Читать книгу Red Sister онлайн | страница 76
By the time it was Arabella’s turn to shave Jula’s head she did so with a steady grip on the blade, her eyes red-rimmed and full of cold accusation aimed in Nona’s direction.
Nona opened her eyes with a start. Sleep had nearly taken her. She rolled her head to the left. Clera sat on the edge of the bed in her long white nightgown, the copper penny she so often played with in her hand. The other girls were settling into their beds. ‘We’re friends then?’ she asked without preamble, watching Nona’s eyes.
‘“Friend” can be a dangerous word,’ Nona said.
Clera laughed. ‘Friend? Really?’
‘It is if you mean it.’ Nona didn’t smile. She thought of Amondo and of Saida. ‘Friend’ was a bond. Much of what people did, how they acted, confused Nona. But ‘friend’ she understood. A friend you would die for. Or kill for.
‘Well I mean it.’ Clera let her own smile slip.
‘Then we are.’
It seemed enough for Clera. She rose from Nona’s bed and went to her own, flipping the penny once and humming some tune, low and sweet.
Nona let exhaustion close her eyes. The dormitories were heated by the same pipes that ran in the bathhouse and cells. She hadn’t imagined that commoners ever wholly escaped the cold, perhaps the emperor before his ever-blazing fires, but not girls like her, not like this. One of the high windows was even a quarter open to stop it being too muggy, as if heat were something that could be given to the wind rather than something precious to be hoarded.
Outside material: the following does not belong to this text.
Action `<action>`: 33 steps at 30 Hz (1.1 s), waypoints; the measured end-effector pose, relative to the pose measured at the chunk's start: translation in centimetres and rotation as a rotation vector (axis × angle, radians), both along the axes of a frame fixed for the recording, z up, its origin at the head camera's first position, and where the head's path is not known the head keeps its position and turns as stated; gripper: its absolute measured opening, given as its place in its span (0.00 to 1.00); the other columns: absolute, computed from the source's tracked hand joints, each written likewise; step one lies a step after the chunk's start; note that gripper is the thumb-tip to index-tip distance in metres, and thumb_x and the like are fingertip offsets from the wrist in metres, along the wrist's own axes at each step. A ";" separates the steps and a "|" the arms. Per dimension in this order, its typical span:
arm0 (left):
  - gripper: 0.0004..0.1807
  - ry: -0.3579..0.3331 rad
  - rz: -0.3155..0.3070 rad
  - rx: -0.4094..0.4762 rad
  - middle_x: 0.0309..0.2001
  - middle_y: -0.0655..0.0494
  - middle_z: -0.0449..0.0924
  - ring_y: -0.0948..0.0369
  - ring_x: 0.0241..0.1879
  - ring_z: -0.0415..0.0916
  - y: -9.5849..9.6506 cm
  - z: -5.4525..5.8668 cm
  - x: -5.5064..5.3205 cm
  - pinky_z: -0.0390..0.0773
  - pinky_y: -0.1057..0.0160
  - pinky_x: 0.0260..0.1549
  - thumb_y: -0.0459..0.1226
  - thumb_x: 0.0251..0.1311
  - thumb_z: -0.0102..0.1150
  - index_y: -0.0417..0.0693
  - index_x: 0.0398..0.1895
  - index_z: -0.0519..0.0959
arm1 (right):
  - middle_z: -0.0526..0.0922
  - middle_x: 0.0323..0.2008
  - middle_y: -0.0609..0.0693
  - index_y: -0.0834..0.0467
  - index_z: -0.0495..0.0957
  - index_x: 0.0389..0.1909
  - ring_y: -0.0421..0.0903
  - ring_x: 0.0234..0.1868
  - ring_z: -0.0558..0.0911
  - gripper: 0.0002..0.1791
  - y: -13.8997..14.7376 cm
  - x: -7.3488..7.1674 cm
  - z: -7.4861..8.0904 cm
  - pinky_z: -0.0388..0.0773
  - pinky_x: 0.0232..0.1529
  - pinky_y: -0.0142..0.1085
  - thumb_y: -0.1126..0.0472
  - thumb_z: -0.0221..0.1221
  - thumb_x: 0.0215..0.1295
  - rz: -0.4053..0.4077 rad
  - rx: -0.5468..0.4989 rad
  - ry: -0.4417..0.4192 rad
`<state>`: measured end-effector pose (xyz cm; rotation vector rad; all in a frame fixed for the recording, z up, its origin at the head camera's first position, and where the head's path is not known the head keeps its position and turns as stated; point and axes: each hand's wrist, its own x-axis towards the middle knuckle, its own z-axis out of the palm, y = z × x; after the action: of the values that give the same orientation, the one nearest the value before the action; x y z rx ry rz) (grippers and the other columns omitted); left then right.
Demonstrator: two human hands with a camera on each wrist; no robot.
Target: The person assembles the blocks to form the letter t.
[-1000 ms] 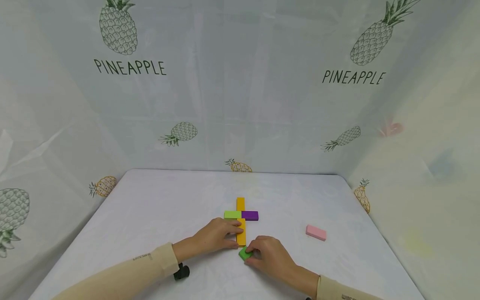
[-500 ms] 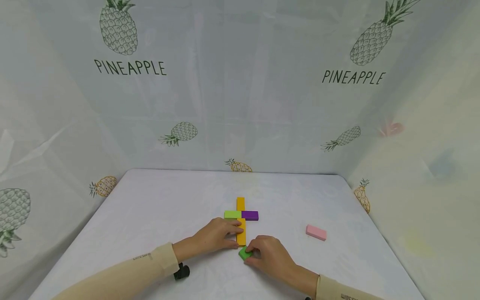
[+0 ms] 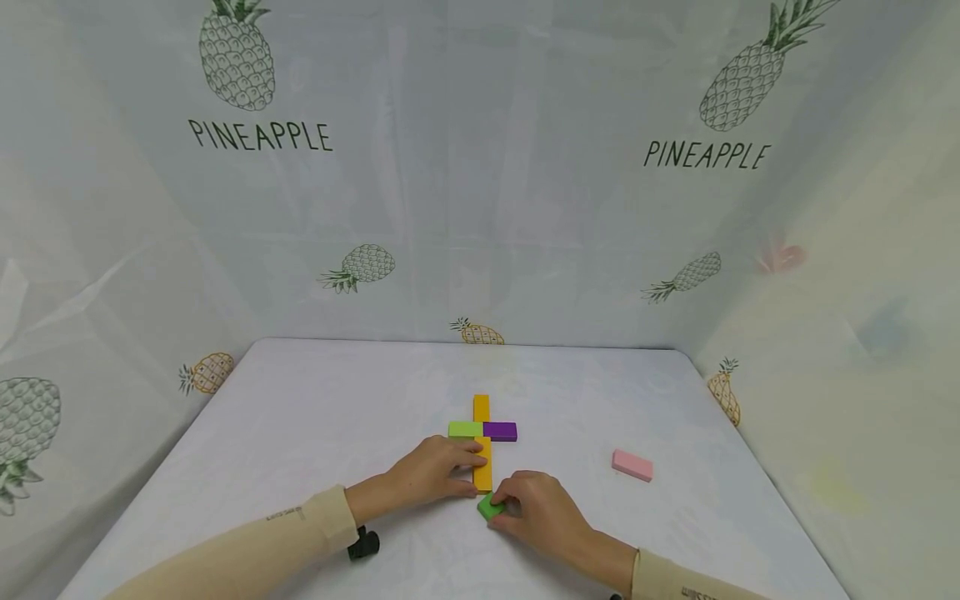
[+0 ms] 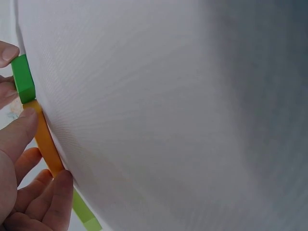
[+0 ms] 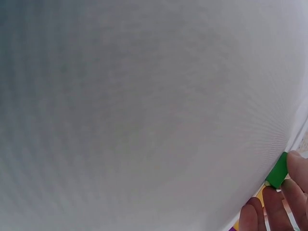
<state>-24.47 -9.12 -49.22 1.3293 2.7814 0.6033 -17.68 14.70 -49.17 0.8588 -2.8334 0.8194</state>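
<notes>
My left hand (image 3: 427, 473) steadies a yellow-orange block (image 4: 46, 140) on the table, thumb by its near end and other fingertips farther along it. My right hand (image 3: 542, 515) pinches a green block (image 3: 490, 507) between thumb and fingers. That green block lies at a slant against or very near the orange block's near end. Past the orange block's far end, a lime-green block (image 3: 466, 429) and a purple block (image 3: 500, 432) lie end to end crosswise. Behind them another orange block (image 3: 482, 407) points away, so the pieces form a cross. In the right wrist view, fingers partly cover the green block (image 5: 277, 171).
A pink block (image 3: 632, 465) lies alone to the right of my right hand. The white-covered table (image 3: 337, 383) ends at a pineapple-print curtain (image 3: 517, 183) behind and at both sides. A small black knob (image 3: 363, 544) shows beneath my left wrist.
</notes>
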 end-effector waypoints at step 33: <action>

In the village mothers cut their children’s hair to a fuzz whenever the weather turned. When the ice-wind surrendered to the Corridor wind and the cold grew less bitter the knives came out. They did it to reduce lice, fleas, and nits to a manageable level, but Nona had always felt it marked the start of something new: new growth, new possibilities. Her last thoughts before dreams stole her were that if a shaved head were the worst thing to have happened to Arabella Jotsis so far then she had lived a charmed life. Also, Nona thought, annoyingly the loss of that golden mane had done nothing to mar the girl’s beauty. If anything she looked somehow more perfect.